Abstract

A common complication of diabetes mellitus, mainly type 2, is diabetic retinopathy, among which the most unfavorable form for complete loss of vision is considered to be proliferative diabetic retinopathy. The participation of the complement system in the development of proliferative diabetic retinopathy is mainly devoted to experimental work on a limited number of blood complement components and without assessing their risk in the pathogenesis of the disease. The purpose of the study was to determine the association of components of the blood serum complement system with the development of proliferative diabetic retinopathy in the elderly. In clinical conditions, 115 patients 60–74 years old suffering from proliferative diabetic retinopathy and 48 patients of the same age with the absence of this ophthalmopathology were examined. The components of the blood complement system were studied by enzyme immunoassay and hemolytic method.

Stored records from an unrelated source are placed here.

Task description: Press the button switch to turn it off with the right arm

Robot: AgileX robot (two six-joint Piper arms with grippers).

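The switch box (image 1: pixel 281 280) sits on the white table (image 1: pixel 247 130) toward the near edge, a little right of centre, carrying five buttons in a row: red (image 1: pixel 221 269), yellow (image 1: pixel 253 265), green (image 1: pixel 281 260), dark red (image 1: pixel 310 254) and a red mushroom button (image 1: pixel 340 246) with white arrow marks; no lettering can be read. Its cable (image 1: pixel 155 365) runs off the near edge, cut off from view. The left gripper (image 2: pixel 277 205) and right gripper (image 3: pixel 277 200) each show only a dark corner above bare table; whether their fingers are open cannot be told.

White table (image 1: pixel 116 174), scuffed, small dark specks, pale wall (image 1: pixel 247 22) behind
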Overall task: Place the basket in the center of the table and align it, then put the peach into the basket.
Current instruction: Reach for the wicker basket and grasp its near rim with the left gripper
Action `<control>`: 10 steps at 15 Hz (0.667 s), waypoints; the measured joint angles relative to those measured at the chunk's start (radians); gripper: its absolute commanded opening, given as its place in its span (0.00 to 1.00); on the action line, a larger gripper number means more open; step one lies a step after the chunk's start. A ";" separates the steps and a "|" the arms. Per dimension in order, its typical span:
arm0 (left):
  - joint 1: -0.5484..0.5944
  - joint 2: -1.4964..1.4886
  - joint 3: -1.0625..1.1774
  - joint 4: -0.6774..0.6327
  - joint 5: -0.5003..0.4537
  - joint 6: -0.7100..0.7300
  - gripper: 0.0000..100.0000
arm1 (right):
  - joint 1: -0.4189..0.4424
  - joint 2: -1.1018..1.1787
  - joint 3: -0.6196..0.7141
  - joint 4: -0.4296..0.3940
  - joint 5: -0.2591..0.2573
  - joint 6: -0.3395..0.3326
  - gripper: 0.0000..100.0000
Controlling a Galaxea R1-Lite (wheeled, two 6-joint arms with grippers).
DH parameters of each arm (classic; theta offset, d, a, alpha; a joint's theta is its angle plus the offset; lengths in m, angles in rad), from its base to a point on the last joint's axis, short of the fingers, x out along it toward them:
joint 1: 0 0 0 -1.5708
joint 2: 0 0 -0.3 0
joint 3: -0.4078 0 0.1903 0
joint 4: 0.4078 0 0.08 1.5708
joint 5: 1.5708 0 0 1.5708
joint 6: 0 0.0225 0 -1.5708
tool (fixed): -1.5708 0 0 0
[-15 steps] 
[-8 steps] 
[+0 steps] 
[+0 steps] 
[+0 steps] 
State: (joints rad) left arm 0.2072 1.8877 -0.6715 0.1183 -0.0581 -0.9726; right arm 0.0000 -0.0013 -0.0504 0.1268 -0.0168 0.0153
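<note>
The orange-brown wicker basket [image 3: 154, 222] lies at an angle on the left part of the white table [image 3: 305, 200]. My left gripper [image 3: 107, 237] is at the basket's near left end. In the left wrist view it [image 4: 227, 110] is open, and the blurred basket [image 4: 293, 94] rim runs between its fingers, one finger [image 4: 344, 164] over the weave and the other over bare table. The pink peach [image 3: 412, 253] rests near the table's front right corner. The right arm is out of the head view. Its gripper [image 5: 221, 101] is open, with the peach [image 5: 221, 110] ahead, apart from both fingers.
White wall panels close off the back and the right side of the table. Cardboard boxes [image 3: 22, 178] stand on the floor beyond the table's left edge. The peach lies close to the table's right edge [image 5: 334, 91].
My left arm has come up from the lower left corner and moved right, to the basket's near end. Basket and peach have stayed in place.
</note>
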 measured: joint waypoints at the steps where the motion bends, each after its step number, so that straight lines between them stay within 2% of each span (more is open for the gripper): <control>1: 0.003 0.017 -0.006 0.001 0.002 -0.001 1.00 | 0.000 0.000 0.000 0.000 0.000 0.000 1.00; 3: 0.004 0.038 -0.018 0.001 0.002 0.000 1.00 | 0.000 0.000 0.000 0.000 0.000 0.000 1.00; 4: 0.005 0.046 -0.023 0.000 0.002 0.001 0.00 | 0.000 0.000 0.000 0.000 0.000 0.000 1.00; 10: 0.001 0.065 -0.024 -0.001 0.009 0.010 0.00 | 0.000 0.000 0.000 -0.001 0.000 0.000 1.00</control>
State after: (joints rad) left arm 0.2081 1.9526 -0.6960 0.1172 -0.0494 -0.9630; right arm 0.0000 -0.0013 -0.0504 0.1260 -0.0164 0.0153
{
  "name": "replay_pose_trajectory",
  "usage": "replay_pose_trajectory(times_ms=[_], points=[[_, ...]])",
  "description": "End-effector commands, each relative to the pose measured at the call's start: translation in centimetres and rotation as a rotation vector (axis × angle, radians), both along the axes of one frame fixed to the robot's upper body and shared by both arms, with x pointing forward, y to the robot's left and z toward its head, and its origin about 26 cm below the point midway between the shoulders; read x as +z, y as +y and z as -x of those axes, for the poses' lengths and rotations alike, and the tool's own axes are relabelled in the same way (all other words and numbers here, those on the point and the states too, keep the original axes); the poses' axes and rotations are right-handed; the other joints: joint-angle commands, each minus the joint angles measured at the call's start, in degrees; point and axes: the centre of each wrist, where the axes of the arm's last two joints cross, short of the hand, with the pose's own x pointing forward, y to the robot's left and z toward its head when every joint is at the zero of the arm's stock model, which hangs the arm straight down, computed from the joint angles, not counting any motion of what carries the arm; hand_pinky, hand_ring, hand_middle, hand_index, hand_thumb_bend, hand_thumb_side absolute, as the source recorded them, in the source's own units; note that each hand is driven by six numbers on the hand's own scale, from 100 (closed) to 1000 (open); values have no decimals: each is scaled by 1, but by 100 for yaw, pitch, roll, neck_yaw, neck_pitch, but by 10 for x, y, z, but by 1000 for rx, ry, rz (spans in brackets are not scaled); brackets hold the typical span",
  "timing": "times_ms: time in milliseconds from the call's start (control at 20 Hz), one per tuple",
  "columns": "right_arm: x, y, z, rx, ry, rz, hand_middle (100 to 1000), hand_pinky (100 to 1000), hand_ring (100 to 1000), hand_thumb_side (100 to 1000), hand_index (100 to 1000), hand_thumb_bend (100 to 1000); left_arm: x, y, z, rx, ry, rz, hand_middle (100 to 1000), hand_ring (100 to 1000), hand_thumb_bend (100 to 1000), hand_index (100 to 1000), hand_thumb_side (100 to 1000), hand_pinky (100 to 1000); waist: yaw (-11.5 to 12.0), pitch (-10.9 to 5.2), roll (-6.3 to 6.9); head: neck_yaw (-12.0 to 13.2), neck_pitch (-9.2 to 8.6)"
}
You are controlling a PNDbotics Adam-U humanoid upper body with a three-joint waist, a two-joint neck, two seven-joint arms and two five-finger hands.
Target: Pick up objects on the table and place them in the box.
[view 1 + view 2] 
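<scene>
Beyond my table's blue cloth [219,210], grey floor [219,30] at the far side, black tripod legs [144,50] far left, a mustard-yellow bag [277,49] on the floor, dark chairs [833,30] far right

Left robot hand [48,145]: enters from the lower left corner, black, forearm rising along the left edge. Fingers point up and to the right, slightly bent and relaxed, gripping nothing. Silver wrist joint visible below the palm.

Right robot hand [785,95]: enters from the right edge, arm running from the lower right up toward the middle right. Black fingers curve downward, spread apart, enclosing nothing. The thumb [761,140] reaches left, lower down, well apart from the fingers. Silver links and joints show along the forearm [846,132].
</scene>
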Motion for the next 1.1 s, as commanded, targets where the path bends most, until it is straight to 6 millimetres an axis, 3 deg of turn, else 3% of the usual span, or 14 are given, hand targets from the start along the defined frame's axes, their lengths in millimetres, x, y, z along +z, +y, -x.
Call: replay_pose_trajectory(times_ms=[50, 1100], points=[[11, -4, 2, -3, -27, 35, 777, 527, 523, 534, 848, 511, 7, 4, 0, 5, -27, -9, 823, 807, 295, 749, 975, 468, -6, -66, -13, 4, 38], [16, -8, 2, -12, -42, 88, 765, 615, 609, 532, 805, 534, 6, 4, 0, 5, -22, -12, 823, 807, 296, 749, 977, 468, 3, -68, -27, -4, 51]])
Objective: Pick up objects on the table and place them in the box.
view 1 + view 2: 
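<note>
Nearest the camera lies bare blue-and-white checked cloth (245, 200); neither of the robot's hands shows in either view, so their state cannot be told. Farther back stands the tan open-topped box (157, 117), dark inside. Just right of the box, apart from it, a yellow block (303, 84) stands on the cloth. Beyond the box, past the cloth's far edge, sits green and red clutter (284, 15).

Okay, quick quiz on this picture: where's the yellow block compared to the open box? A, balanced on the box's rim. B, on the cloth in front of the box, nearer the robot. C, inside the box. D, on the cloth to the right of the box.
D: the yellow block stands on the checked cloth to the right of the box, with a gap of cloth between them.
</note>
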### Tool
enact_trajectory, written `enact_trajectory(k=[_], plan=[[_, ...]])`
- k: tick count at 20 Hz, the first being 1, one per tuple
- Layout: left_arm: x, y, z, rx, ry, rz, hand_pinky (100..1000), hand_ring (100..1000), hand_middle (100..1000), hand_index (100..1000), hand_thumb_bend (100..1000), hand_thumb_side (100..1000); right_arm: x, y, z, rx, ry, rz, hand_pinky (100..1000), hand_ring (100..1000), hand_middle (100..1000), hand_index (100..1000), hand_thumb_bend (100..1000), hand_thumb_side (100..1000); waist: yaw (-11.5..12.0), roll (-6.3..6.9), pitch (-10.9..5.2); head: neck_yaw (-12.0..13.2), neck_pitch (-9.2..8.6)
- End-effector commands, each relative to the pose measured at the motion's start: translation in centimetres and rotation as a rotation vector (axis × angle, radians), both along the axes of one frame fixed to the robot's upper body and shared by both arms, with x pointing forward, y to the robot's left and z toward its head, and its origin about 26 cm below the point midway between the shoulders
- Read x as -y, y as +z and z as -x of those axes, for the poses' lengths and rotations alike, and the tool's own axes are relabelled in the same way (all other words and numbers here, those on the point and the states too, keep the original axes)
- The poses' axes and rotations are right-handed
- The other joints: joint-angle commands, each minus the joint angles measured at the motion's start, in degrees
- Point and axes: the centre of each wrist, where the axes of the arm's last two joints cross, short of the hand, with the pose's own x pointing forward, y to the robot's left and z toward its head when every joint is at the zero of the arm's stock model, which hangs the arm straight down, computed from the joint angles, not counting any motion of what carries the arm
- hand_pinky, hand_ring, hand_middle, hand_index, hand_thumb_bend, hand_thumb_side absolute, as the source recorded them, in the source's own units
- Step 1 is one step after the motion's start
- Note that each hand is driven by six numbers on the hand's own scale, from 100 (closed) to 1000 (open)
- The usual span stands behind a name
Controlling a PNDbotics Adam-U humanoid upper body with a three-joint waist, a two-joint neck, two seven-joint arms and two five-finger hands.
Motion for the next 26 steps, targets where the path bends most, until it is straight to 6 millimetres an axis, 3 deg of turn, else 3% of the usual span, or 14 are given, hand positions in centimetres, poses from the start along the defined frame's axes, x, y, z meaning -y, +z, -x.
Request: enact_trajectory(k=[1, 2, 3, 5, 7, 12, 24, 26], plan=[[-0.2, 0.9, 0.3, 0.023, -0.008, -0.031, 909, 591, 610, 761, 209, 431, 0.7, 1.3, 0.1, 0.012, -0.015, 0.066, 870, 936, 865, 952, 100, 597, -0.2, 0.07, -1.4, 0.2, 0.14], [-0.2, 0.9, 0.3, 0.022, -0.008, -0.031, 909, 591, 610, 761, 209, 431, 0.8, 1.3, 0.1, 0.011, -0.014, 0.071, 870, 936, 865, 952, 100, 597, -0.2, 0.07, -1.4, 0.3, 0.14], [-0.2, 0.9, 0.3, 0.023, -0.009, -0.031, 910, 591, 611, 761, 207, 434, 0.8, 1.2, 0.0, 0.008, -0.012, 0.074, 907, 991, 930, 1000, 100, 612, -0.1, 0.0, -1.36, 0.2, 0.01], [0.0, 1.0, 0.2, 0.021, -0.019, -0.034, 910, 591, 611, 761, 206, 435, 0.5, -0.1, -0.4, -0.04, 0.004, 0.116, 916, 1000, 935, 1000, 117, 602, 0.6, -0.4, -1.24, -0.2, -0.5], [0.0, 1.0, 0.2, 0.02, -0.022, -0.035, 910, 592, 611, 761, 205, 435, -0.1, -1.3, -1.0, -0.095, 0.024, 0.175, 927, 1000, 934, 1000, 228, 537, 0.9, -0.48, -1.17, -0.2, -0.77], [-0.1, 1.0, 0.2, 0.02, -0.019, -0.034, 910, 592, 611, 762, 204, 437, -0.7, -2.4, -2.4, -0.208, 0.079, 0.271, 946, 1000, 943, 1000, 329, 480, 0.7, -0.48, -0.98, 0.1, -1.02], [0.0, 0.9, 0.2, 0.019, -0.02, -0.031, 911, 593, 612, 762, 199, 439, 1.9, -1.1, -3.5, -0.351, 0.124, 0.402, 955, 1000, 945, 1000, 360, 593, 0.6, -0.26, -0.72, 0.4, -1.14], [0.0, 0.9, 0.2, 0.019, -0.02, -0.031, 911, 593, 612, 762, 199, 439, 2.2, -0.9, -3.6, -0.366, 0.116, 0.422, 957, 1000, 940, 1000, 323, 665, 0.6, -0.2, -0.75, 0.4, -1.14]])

The relative risk of the influence of the complement components was calculated according to the generally accepted method. There was a statistically significant increase in the blood serum of patients with proliferative diabetic retinopathy of most components of the complement system, with the exception of the C1 ing. and C5 components. The content of the C3a component increased especially to 127.6 ± 4.7 ng / ml versus 30.4 ± 3.5 ng/ml in the control, the C5a component to 5.6 ± 0.5 ng/ml versus 2.4 ± 0.3 ng/ml, and factor H to 228.7 ± 4.9 versus 106.3 ± 3.8 mng / ml, respectively. The highest value of the relative risk among the studied components is inherent in the C3a component of the blood complement with a reliable confidence interval of 4,451–5,103. The development of proliferative diabetic retinopathy in the elderly is associated with an increased content of C3a, C5a components and factor H in the blood serum, which can be used to develop targeted therapy for this disease.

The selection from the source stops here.